* **What this task involves**
From the records below, copy the lines that include "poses".

* **Records shown**
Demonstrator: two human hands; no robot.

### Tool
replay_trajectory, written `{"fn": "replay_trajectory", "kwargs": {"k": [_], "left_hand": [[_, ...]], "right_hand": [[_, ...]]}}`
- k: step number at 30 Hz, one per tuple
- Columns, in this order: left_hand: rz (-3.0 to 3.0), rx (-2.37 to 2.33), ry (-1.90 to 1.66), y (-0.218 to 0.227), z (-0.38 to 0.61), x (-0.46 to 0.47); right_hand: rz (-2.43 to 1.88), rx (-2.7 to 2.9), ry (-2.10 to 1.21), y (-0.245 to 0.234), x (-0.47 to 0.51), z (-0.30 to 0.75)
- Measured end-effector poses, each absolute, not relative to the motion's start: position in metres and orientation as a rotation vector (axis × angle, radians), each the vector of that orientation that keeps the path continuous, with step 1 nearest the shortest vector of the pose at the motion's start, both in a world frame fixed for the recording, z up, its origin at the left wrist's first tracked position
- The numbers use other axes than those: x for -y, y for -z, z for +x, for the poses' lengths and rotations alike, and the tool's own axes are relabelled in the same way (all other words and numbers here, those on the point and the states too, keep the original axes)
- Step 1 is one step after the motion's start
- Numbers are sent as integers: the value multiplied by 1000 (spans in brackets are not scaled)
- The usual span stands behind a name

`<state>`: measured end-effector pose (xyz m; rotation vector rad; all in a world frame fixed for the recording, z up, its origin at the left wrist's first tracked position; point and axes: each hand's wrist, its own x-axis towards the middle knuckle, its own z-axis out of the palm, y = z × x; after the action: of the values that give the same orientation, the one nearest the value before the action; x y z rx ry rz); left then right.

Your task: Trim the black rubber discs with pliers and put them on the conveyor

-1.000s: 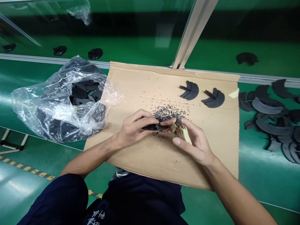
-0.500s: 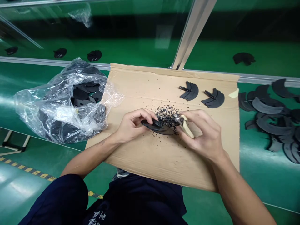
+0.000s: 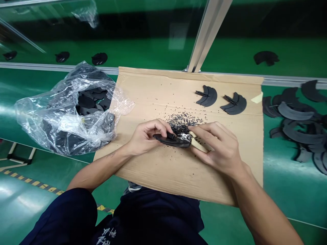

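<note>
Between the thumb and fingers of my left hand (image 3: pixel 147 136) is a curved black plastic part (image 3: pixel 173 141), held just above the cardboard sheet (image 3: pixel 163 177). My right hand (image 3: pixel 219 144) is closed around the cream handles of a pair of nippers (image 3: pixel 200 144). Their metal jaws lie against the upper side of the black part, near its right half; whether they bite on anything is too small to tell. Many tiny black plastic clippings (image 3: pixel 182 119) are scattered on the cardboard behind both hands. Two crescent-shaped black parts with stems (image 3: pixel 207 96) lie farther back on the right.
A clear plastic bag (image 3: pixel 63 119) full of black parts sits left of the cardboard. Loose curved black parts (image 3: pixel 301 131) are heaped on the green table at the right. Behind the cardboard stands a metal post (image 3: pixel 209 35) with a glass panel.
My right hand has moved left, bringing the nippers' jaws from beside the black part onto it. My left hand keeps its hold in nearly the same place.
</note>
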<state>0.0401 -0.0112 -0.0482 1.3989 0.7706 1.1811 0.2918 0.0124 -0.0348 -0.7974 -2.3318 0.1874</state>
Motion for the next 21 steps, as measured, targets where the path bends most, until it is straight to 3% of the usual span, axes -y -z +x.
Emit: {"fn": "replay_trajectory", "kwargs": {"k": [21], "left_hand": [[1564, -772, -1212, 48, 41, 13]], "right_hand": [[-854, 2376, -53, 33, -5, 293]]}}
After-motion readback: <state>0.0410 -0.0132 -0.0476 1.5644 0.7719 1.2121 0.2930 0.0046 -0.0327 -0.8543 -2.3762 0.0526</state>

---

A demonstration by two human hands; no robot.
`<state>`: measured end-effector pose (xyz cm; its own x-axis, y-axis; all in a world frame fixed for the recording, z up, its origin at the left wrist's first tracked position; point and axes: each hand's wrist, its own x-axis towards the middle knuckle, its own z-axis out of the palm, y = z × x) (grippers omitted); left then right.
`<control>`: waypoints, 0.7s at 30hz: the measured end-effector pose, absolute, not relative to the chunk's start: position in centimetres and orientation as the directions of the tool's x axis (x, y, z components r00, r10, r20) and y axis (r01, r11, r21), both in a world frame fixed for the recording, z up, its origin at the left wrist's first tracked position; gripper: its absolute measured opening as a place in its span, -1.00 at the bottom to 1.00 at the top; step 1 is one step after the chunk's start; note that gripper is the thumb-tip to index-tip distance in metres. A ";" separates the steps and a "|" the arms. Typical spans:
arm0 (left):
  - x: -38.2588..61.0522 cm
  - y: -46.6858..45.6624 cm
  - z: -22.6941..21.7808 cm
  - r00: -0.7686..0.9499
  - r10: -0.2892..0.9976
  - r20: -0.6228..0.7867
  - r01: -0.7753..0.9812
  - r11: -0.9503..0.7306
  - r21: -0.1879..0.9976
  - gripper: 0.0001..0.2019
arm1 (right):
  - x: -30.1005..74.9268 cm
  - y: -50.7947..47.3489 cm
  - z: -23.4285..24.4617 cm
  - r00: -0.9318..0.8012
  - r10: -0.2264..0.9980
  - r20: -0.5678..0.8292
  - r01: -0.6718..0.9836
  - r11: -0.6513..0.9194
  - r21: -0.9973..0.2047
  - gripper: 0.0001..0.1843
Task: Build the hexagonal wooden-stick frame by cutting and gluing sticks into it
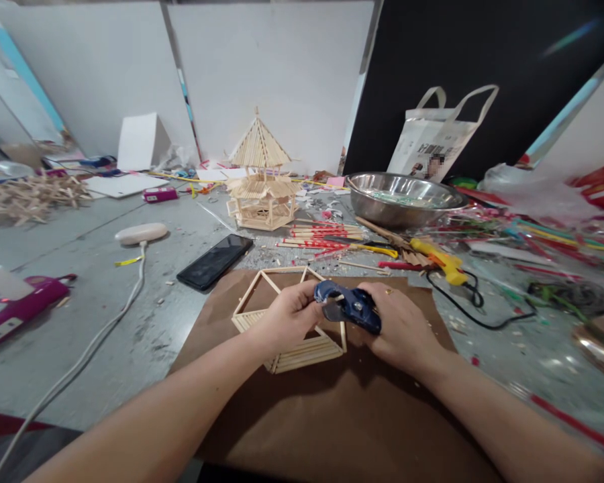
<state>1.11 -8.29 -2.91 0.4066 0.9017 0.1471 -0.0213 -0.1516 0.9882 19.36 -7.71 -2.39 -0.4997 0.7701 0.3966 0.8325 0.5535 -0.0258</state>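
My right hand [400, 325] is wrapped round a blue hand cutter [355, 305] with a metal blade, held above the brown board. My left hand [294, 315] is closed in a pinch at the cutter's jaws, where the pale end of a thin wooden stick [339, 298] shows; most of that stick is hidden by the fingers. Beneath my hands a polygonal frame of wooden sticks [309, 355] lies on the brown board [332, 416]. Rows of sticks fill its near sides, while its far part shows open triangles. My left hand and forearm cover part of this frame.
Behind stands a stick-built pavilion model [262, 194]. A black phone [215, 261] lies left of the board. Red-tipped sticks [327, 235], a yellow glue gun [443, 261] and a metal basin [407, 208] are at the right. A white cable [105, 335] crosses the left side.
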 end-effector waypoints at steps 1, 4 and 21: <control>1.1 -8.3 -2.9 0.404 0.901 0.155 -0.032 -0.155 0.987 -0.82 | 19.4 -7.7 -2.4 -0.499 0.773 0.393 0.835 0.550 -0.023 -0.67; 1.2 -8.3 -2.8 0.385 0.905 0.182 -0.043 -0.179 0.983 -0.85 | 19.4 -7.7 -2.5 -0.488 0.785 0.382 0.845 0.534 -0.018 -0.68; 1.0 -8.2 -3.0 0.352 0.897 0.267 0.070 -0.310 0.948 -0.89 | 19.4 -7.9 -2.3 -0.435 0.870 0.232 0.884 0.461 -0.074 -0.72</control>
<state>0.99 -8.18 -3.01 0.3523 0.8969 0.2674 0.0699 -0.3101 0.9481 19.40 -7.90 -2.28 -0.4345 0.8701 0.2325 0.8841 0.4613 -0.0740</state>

* **Reply**
- Measured end-effector poses, each absolute, not relative to the motion's start: position in metres and orientation as a rotation vector (axis × angle, radians), each the vector of that orientation that keeps the path continuous, with step 1 nearest the shortest vector of the pose at the motion's start, both in a world frame fixed for the recording, z up, its origin at the left wrist's first tracked position
- The numbers use other axes than those: x for -y, y for -z, z for +x, for the poses' lengths and rotations alike, and the tool's own axes are relabelled in the same way (all other words and numbers here, those on the point and the states too, keep the original axes)

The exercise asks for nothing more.